The Caspians (Greek: Κάσπιοι, Kaspioi; Aramaic: kspy; Latin: Caspi, Caspiani) were a people of antiquity who dwelt along the southern and southwestern shores of the Caspian Sea, in the region known as Caspiane.[1] Caspian is the English version of the Greek ethnonym Kaspioi, mentioned twice by Herodotus among the Achaemenid satrapies of Darius[2] and applied by Strabo.[3] The name is not attested in Old Iranian.[4]
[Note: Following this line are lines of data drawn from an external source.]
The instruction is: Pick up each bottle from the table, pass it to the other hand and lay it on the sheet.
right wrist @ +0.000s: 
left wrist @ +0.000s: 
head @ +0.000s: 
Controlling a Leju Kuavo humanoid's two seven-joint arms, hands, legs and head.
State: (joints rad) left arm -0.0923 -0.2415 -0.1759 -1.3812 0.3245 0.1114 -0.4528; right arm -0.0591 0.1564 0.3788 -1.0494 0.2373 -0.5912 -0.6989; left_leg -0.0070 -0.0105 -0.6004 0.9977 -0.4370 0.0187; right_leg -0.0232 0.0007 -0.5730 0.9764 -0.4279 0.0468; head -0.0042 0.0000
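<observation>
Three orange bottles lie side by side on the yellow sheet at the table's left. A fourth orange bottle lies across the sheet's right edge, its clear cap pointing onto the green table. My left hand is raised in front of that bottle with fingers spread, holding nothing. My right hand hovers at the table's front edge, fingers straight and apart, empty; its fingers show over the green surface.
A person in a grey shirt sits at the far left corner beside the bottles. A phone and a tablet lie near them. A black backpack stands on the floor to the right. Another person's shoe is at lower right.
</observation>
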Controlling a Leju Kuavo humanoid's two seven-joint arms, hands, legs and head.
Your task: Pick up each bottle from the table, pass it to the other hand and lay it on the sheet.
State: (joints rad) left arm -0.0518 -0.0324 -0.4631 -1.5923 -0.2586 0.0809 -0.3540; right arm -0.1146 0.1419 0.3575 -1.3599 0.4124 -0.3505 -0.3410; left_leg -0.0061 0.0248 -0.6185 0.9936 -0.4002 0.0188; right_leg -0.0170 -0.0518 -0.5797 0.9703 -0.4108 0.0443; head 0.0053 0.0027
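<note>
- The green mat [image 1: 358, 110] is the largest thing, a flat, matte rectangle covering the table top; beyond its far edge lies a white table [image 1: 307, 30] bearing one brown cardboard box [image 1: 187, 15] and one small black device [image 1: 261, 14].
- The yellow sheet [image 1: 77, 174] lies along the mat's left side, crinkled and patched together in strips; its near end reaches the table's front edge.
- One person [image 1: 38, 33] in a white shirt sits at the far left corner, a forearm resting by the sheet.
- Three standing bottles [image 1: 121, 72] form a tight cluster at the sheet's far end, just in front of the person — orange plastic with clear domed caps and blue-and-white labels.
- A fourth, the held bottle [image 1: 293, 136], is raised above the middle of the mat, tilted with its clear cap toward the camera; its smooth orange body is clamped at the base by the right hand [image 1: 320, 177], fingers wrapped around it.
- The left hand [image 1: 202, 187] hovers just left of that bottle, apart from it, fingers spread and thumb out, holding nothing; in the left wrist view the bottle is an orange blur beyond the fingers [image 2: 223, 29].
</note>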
The Caspians have generally been regarded as a pre-Indo-European people. They have been identified by Ernst Herzfeld with the Kassites,[5] who spoke a language not identified with any other known language group and whose origins have long been the subject of debate. However onomastic evidence bearing on this point has been discovered in Aramaic papyri from Egypt published by P. Grelot,[6] in which several of the Caspian names that are mentioned—and identified under the gentilic כספי kaspai—are in part, etymologically Iranian. The Caspians of the Egyptian papyri must therefore be considered either an Iranian people or strongly under Iranian cultural influence.[4]

In the 5th century BC, during the Persian rule in Egypt a regiment (Aramaic degel) of Caspians was stationed in Elephantine, as attested in the Elephantine papyri. They are called kspy in Aramaic and shared their regiment with Khwarezmians, Bactrians and other Iranian peoples. They were not the only garrison on Elephantine. There was also a regiment of Jews.[7]

The Caspians are called Caspiani in Mela's De situ orbis, the Caspi in Pliny's Natural History and the Caspiadae in Valerius Flaccus' Argonautica. In the last work, the Caspians are allies of King Perses of Colchis and appear amongst the Scythian peoples. They are said to have fighting dogs that they take to their graves. This might in fact reflect a variant of the Zoroastrian custom of sky burial, one in which the deceased is left for the dogs to devour.[8] The Caspiadeans reappear in the medieval Historia de via Hierosolymitana among the people arrayed against the forces of the First Crusade (1096–1099). The anonymous poet, drawing on Flaccus, probably sought to connect the Seljuk Turks, the Crusaders' actual enemy, with the ancient Scythians.[9]


  1. ^ "A Cyro Caspium mare vocari incipit; accolunt Caspii" (Pliny, Natural History vi.13); for a Greek ethnonym of the Aegean Sea, however, see the mythic Aegeus.
  2. ^ Herodotus, iii.92 (with the Pausicae) and 93 (with the Sacae).
  3. ^ Strabo (11.2.15) gives a lost work of Eratosthenes as his source.
  4. ^ a b Rüdiger Schmitt, Caspians, in Encyclopedia Iranica. Accessed on 4 April 2010.
  5. ^ Herzfeld, The Persian Empire, (Wiesbaden) 1968:195-99, noted by Rüdiger.
  6. ^ Grelot, “Notes d'onomastique sur les textes araméens d'Egypte,” Semitica 21, 1971, esp. pp. 101-17, noted by Rüdiger.
  7. ^ Karel van der Toorn (2016), "Ethnicity at Elephantine: Jews, Arameans, Caspians", Tel Aviv: Journal of the Institute of Archaeology of Tel Aviv University, 43(2), 147–164. doi:10.1080/03344355.2016.1215532
  8. ^ Henri J. W. Wijsman (ed.), Valerius Flaccus, Argonautica, Book VI: A Commentary (Brill, 2000), p. 59.
  9. ^ Nicholas Morton, Encountering Islam on the First Crusade (Cambridge University Press, 2016), p. 203.